DCCs are very specific: They are sword & sorcery crawls. The NPCs all die by the end, there better be some secret doors and death traps, and if a PC doesn't die somewhere it was because the GM was soft. DCCs are REH, Leiber --- golden age pulp material. Gritty, bloody, and a lot of fun. (Consequently, due to the confining parameters of a "crawl" they are pretty easy to run, but this is a result of the design, not the intent.)
In contrast, Master Dungeons are more open. They are epic in tone (though not necessarily levels, ala the Heroic/Paragon/Epic tiers). They are less street level gritty (which I love) and instead high fantasy. The NPCs might not die --- in fact you might want to talk to one or two of them (and kill them afterwards
). PCs are assumed to play a crucial role in campaign setting --- whereas DCC heroes can quite easily be wandering homeless people with weapons, the default for MD heroes is that they are the champions of their realms. The stakes are higher, the stage is grander, the consequences are dramatic. If the PCs fail, it's not just their lives that hang in the balance.
(Note that this is just default
assumption. DCC heroes can be regents and heirs, and MD heroes can be wandering vagabonds, but the assumptions leading into the adventure have a different flavor.)

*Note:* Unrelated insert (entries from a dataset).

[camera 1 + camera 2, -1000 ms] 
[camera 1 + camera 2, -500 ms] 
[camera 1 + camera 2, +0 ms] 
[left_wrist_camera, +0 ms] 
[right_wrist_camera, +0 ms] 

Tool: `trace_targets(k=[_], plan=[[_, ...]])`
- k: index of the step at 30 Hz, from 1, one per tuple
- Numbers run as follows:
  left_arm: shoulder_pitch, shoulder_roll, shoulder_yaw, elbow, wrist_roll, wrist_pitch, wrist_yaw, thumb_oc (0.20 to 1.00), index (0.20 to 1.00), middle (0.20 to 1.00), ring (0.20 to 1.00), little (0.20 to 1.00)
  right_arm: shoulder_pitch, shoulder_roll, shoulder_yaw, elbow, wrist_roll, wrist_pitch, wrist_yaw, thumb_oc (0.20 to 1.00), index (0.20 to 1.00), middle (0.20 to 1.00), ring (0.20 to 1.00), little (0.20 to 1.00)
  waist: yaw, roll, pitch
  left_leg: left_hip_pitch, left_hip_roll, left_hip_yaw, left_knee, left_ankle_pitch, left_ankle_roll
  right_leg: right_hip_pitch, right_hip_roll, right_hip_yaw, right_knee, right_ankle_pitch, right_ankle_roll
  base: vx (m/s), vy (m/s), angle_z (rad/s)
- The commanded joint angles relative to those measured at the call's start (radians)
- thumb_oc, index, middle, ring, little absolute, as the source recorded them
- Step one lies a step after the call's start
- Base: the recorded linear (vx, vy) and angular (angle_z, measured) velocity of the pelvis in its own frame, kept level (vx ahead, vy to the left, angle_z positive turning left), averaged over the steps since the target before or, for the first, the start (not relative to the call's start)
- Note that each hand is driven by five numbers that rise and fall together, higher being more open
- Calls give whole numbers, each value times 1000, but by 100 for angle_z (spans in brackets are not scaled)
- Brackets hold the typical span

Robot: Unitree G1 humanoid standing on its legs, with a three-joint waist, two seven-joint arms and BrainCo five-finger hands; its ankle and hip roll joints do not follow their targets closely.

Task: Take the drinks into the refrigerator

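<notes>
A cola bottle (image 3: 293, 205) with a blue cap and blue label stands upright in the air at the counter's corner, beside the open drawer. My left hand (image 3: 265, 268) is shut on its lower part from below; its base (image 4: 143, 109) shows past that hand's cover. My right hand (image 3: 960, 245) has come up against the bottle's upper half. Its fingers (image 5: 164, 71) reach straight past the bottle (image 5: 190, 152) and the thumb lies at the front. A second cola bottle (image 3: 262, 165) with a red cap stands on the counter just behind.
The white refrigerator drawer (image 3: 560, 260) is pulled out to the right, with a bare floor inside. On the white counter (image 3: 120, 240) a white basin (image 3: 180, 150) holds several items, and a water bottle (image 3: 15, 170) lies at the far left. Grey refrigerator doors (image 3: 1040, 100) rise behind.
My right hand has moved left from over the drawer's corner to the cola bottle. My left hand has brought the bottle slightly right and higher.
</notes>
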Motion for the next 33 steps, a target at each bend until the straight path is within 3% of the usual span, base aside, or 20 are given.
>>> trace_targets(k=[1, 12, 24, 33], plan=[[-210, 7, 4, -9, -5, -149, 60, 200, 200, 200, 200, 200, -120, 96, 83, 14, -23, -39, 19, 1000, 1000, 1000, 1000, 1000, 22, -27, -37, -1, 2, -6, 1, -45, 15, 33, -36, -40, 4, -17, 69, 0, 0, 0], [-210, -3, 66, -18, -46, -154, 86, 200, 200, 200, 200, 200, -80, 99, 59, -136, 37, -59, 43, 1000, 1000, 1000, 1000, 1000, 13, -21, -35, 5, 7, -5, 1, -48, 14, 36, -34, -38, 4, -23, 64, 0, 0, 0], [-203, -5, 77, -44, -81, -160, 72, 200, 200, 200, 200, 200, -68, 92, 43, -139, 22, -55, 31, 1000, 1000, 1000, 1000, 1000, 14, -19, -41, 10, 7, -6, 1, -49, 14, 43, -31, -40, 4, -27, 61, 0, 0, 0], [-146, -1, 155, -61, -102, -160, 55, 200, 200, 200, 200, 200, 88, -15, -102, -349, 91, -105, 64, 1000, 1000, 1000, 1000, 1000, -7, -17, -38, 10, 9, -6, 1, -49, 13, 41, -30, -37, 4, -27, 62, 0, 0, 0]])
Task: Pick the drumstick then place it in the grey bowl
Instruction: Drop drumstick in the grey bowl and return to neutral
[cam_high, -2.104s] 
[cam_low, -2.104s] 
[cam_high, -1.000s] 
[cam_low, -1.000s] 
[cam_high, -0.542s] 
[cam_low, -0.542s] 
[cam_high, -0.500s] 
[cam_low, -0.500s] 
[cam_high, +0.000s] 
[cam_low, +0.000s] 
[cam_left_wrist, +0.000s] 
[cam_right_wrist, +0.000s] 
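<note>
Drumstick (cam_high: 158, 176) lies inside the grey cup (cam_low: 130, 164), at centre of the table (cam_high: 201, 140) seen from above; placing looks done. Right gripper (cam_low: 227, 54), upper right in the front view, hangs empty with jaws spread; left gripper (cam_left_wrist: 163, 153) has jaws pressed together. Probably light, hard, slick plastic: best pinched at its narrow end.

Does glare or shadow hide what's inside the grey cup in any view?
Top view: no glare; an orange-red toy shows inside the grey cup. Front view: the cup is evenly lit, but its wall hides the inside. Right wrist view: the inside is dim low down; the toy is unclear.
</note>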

MD allows a writer a bit broader scope. Consequently they can be a bit more challenging to run as a GM. While the plot is jsut as clear, and the goals are understood, PCs have more options on how to meet the challenges.
If we were talking classic Mentzer D&D, DCCs fall under the Basic and Expert sets. Master Dungeons are Companion and Masters. The quality of play isn't different (neither one is "better") but the tone and themes are.
Wow, very cool. Interestingly enough, my campaign forked into two groups that each match one of these categories. It'll be fun seeing what modules are released for each line.